Shen Miao had not disgraced herself—dull for spectacle, interesting for anyone who never looked at her before. People are strange: one decent hour and the wretch might "turn."
Feng Anning was nervous, glancing up again and again. On the platform the elders seemed to be fighting in whispers.
"Fierce today," Prince Zhou laughed. "Girls needn't fight so hard—they won't enter office." He was proud enough to speak with ministers beside him whose daughters had just performed.
"Review is rare," Prince Ding said. "Of course they seize it."
"Ninth Brother is right." Prince Jing sipped tea, calm surface, needle underneath. "If some girl shines unusually—Ninth Brother might note her." Open probe: would Ding marry power?
"Fifth Brother jests." Ding shook his head. "My marriage is Father's to decide. Not mine to speak."
True on the surface—Ding did as the emperor arranged, little initiative, tame as Consort Dong. Jing always sensed something else under the mask.
"Life asks a wager. Wives too. Who knows the end?" Jing said, layered.
Zhou heard the test on his brother and rolled his eyes silent.
Soon an examiner stepped forward to read results.

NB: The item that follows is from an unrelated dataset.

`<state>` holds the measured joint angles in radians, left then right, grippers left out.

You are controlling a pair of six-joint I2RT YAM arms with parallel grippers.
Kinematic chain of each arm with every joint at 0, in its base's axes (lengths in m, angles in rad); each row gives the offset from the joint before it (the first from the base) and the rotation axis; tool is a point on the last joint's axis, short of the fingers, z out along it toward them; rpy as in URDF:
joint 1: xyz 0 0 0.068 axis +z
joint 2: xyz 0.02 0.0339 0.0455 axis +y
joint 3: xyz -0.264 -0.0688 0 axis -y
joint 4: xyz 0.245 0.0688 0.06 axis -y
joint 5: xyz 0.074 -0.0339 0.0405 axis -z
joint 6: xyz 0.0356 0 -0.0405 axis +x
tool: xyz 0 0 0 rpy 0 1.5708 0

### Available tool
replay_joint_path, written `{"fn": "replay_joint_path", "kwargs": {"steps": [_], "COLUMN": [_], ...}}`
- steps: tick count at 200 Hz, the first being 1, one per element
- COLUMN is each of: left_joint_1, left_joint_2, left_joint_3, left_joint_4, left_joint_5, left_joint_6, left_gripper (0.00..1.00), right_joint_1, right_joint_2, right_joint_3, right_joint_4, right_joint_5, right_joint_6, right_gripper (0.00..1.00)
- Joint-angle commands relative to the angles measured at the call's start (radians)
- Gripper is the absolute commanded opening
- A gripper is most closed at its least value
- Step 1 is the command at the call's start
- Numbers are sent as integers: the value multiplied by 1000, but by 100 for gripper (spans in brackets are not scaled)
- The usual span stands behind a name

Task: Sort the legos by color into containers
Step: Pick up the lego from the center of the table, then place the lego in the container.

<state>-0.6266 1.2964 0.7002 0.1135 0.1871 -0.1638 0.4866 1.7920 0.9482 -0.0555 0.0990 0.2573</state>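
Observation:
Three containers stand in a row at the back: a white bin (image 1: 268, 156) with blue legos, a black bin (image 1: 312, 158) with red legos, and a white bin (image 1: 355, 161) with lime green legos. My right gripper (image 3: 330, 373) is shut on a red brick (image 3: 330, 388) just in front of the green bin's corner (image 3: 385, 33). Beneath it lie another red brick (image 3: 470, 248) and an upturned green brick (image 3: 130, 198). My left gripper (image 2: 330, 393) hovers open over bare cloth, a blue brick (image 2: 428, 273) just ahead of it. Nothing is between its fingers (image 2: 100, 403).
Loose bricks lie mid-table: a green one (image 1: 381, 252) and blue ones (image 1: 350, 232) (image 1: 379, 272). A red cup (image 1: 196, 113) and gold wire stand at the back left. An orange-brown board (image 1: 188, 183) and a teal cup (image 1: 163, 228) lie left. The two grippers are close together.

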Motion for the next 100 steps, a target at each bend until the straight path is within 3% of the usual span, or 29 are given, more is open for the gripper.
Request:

**Zither**—as expected, Feng Anning took first. The group had no monsters; her recent work stood out. She ran up for the laurel slip, glowing, showed her mother. Lady Feng beamed. Glory on a girl does not buy office, but it sorts rank among the golden children.
Feng Anning climbed a step today.
**Chess**—Bai Wei first. A recorder displayed the boards for fairness. Shen Miao skimmed the lines—Bai Wei's play was meticulous, survived late rounds, but obsessed with twigs not whole field, slow, heavy.
**Books**—Shen Qing second. Yi Peilan first—a chrysanthemum boudoir lament, delicate, slightly bold for an unmarried girl, but Guangwen Hall prized breaking small rules. Not mere flower praise—longing through the flower—layer added.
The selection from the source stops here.